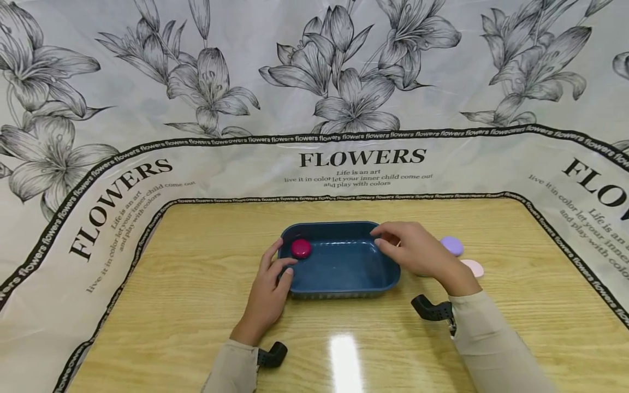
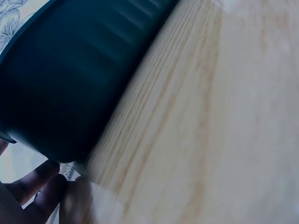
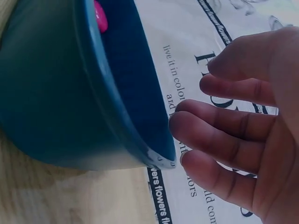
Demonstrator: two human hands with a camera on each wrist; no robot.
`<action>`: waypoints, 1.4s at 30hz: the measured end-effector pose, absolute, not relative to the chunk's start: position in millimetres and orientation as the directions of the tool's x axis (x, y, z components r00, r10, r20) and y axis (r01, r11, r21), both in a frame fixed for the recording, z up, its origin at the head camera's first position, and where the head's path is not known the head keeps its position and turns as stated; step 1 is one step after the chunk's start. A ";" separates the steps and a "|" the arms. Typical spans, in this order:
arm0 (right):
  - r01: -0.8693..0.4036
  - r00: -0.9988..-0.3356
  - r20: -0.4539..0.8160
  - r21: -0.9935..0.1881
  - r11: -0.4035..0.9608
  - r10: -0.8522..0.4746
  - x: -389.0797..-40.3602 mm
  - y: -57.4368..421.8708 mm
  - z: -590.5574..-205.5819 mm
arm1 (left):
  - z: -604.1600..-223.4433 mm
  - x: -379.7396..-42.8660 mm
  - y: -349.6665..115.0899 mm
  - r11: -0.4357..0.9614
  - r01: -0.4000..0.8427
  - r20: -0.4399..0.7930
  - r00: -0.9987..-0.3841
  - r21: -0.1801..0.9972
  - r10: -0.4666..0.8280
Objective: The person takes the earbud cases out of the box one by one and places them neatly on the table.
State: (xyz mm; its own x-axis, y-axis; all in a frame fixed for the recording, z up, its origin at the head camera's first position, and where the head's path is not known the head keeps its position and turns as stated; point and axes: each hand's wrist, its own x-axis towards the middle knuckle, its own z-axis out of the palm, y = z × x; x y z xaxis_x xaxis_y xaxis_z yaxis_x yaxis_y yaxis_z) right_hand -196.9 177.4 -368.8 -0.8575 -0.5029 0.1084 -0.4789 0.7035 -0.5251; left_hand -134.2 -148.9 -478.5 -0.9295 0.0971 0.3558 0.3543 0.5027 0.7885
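A dark blue rounded rectangular basin [image 1: 339, 273] stands on the wooden table. Inside it, near the left end, lies a glossy crimson round piece [image 1: 301, 249], partly visible as a pink piece [image 3: 100, 17] in the right wrist view. My left hand [image 1: 269, 292] holds the basin's left end, with fingers over the rim and others along the outside. In the left wrist view, fingers [image 2: 39, 189] show beside the outer wall's lower corner. At the right end hovers my right hand [image 1: 417, 251], fingers loosely bent and nothing between them; the right wrist view shows its fingertips close to the rim.
A lilac round piece [image 1: 452, 245] and a pale pink one [image 1: 473, 267] lie on the table [image 1: 196, 284] right of the basin, partly behind my right hand. A floral printed cloth [image 1: 236, 169] borders the back and sides. Each wrist carries a black camera mount [image 1: 432, 308].
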 end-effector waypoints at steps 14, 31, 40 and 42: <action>-0.484 -0.808 -0.027 -0.539 0.690 -0.588 -213.1 170.0 -358.8 | -480.4 -134.6 -149.7 0.507 0.344 0.348 -0.933 0.790 0.091; -0.556 -0.705 -0.137 -0.502 0.662 -0.696 -232.6 140.8 -350.4 | -479.4 -135.0 -147.6 0.508 0.346 0.348 -0.933 0.789 0.094; -0.554 -0.687 -0.183 -0.493 0.670 -0.703 -241.7 129.6 -345.3 | -479.1 -136.1 -147.7 0.507 0.348 0.350 -0.932 0.789 0.095; -0.559 -0.679 -0.194 -0.488 0.670 -0.708 -244.3 126.9 -345.6 | -479.7 -136.3 -147.5 0.509 0.350 0.353 -0.931 0.786 0.094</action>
State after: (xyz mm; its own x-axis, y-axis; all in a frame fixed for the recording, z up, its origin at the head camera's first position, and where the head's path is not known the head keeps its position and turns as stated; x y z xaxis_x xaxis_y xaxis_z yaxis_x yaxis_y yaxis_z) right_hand -244.3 126.9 -345.6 -0.6793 -0.7077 -0.1944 -0.5588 0.6705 -0.4880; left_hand -136.3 -147.5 -479.7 -0.9307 0.0943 0.3533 0.3501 0.5091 0.7863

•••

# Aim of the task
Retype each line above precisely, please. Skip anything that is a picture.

# Task result
Demonstrator: two human hands with a camera on each wrist; no robot.
`<action>`: waypoints, 1.4s at 30hz: the measured end-effector pose, absolute, not relative to the chunk's start: position in millimetres and orientation as the directions of the tool's x axis (x, y, z components r00, r10, r20) and y axis (r01, r11, r21), both in a frame fixed for the recording, z up, its origin at the head camera's first position, and where the head's path is not known the head keeps its position and turns as stated; step 1 is one step after the chunk's start. A ";" separates the steps and a "|" the arms. Typical spans, in this order:
arm0 (right):
  - r01: -0.8693..0.4036
  - r00: -0.9988..-0.3356
  - r20: -0.4539..0.8160
  - r21: -0.9935..0.1881
  - r11: -0.4035..0.9608
  - r10: -0.8522..0.4746
  - x: -389.0797..-40.3602 mm
  - y: -57.4368..421.8708 mm
  - z: -590.5574..-205.5819 mm
arm1 (left):
  - z: -604.1600..-223.4433 mm
  - x: -379.7396..-42.8660 mm
  - y: -349.6665..115.0899 mm
  - r11: -0.4357..0.9614
  - r01: -0.4000..0.8427
  - r20: -0.4399..0.7930
  - r00: -0.9987..-0.3841
  - r21: -0.1801..0.9972
  - r10: -0.4666..0.8280
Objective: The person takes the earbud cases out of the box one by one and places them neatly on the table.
State: (xyz mm; its own x-axis, y-axis; all in a frame fixed for the recording, z up, its origin at the head camera's first position, and where the head's path is not known the head keeps its position and turns as stated; point and axes: each hand's wrist, its own x-axis towards the middle knuckle, its own z-axis out of the palm, y = z × x; x y z xaxis_x xaxis_y xaxis_z yaxis_x yaxis_y yaxis_z) right_hand -196.9 177.4 -368.8 -0.8575 -0.5029 0.1084 -0.4789 0.7035 -0.5251; left_hand -134.2 -148.9 -478.5 -0.9295 0.0971 0.3558 0.3543 0.5027 0.7885
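A dark blue rounded rectangular basin [image 1: 339, 273] stands on the wooden table. Inside it, near the left end, lies a glossy crimson round piece [image 1: 301, 249], partly visible as a pink piece [image 3: 100, 17] in the right wrist view. My left hand [image 1: 269, 292] holds the basin's left end, with fingers over the rim and others along the outside. In the left wrist view, fingers [image 2: 39, 189] show beside the outer wall's lower corner. At the right end hovers my right hand [image 1: 417, 251], fingers loosely bent and nothing between them; the right wrist view shows its fingertips close to the rim.
A lilac round piece [image 1: 452, 245] and a pale pink one [image 1: 473, 267] lie on the table [image 1: 196, 284] right of the basin, partly behind my right hand. A floral printed cloth [image 1: 236, 169] borders the back and sides. Each wrist carries a black camera mount [image 1: 432, 308].
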 end-effector waypoints at steps 14, 31, 40 and 42: <action>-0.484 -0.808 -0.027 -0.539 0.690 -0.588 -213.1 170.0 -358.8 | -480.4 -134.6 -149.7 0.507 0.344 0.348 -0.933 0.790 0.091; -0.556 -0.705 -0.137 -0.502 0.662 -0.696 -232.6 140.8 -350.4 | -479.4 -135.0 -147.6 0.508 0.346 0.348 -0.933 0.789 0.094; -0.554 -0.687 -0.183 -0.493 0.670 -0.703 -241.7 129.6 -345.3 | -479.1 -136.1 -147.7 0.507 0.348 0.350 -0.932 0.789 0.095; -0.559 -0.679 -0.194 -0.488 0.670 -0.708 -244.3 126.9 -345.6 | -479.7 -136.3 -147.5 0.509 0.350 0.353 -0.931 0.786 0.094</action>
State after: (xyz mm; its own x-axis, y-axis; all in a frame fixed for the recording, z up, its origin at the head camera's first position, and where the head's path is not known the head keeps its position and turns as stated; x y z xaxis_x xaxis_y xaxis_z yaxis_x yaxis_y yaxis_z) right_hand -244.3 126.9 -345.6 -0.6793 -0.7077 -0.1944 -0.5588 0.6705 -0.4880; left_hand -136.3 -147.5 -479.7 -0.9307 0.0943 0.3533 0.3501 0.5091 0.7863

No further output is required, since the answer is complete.